Exercise objective: Report each line of the listing below that holds "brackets".

════════════════════

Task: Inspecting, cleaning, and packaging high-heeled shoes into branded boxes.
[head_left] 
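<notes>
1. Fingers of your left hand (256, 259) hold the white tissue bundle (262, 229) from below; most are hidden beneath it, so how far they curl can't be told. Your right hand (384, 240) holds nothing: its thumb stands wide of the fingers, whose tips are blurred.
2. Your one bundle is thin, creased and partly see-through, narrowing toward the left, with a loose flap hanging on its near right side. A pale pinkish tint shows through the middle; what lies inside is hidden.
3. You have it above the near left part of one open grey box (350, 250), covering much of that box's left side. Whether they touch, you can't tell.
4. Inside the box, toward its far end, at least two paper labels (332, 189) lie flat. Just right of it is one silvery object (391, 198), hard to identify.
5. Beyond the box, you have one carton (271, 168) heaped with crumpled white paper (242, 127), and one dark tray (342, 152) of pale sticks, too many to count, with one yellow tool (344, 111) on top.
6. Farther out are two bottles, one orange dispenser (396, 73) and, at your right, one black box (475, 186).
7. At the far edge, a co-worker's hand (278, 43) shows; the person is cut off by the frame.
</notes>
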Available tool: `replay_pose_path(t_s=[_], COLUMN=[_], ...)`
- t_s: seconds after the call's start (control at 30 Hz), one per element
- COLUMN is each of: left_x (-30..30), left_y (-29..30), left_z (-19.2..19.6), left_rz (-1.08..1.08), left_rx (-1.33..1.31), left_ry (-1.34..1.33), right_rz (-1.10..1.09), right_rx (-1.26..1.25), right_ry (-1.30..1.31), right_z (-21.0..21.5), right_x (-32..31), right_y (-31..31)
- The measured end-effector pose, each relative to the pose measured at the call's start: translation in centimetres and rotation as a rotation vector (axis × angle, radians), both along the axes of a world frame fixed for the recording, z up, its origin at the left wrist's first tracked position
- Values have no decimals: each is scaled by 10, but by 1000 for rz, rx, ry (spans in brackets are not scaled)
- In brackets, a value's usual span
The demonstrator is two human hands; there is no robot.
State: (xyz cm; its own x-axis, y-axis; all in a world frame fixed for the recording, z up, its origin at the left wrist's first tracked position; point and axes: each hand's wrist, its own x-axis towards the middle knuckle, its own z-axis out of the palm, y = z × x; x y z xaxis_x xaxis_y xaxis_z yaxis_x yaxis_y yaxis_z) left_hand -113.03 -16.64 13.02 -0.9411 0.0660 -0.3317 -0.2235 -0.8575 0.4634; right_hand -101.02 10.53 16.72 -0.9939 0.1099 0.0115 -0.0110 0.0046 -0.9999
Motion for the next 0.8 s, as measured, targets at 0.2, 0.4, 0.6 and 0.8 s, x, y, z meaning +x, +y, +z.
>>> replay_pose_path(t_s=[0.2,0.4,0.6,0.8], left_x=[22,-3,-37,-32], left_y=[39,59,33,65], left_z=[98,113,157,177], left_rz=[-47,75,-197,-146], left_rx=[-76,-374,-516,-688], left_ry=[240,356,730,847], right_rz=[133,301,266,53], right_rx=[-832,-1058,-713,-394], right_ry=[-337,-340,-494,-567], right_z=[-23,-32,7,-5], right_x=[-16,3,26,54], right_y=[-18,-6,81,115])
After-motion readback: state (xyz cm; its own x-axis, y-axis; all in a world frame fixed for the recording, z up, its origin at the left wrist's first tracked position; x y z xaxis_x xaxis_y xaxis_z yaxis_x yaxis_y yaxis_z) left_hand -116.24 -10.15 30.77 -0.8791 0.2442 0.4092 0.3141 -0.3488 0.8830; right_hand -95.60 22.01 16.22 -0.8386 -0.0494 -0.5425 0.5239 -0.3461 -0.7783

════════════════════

Written response:
- Values have no decimals: each is scaled by 10, but by 1000 for rz, rx, ry (spans in brackets are not scaled)
- In brackets, a value's usual span

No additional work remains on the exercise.